__Records from a data collection__.
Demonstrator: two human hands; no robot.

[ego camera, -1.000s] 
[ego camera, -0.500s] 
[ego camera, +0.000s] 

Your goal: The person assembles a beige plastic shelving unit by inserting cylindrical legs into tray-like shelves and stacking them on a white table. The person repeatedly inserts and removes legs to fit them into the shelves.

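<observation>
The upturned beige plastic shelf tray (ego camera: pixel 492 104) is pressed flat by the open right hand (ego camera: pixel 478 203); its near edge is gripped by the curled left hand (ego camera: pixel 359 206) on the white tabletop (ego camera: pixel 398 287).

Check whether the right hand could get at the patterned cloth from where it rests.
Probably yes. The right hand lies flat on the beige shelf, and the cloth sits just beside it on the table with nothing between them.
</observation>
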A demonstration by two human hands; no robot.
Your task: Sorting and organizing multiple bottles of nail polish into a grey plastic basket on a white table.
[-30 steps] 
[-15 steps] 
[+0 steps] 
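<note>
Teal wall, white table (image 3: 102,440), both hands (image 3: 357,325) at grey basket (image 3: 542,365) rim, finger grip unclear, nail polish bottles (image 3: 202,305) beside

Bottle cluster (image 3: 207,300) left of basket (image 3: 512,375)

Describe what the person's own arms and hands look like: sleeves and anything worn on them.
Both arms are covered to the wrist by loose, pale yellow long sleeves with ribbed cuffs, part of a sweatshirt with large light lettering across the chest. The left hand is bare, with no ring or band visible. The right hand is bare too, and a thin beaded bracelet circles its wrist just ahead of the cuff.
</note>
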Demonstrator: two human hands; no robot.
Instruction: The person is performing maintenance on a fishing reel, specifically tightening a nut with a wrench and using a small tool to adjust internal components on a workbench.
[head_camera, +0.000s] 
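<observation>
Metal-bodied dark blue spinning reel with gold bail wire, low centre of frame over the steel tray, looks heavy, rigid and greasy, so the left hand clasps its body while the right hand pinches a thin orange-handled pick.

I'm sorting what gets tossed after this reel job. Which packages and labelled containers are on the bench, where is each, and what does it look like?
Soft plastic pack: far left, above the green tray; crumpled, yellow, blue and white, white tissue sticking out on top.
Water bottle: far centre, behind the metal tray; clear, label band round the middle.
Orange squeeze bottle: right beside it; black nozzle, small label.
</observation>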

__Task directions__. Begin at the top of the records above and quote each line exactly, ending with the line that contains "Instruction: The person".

__Task response__.
Demonstrator: two human hands; no robot.

[ego camera, -1.000s] 
[ego camera, -0.500s] 
[ego camera, +0.000s] 

Your goal: The person assembles a beige plastic shelving unit by inserting cylindrical legs into tray-like shelves and stacking them on a white table. The person repeatedly inserts and removes legs to fit them into the shelves.

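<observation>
The upturned beige plastic shelf tray (ego camera: pixel 492 104) is pressed flat by the open right hand (ego camera: pixel 478 203); its near edge is gripped by the curled left hand (ego camera: pixel 359 206) on the white tabletop (ego camera: pixel 398 287).

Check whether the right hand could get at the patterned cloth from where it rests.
Probably yes. The right hand lies flat on the beige shelf, and the cloth sits just beside it on the table with nothing between them.
</observation>
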A demonstration by two human hands; no robot.
Your task: Sorting and organizing multiple bottles of nail polish into a grey plastic basket on a white table.
[-30 steps] 
[-15 steps] 
[+0 steps] 
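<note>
Teal wall, white table (image 3: 102,440), both hands (image 3: 357,325) at grey basket (image 3: 542,365) rim, finger grip unclear, nail polish bottles (image 3: 202,305) beside

Bottle cluster (image 3: 207,300) left of basket (image 3: 512,375)

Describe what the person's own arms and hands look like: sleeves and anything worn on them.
Both arms are covered to the wrist by loose, pale yellow long sleeves with ribbed cuffs, part of a sweatshirt with large light lettering across the chest. The left hand is bare, with no ring or band visible. The right hand is bare too, and a thin beaded bracelet circles its wrist just ahead of the cuff.
</note>
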Demonstrator: two human hands; no robot.
Instruction: The person is performing maintenance on a fishing reel, specifically tightening a nut with a wrench and using a small tool to adjust internal components on a workbench.

The exercise requires no additional content.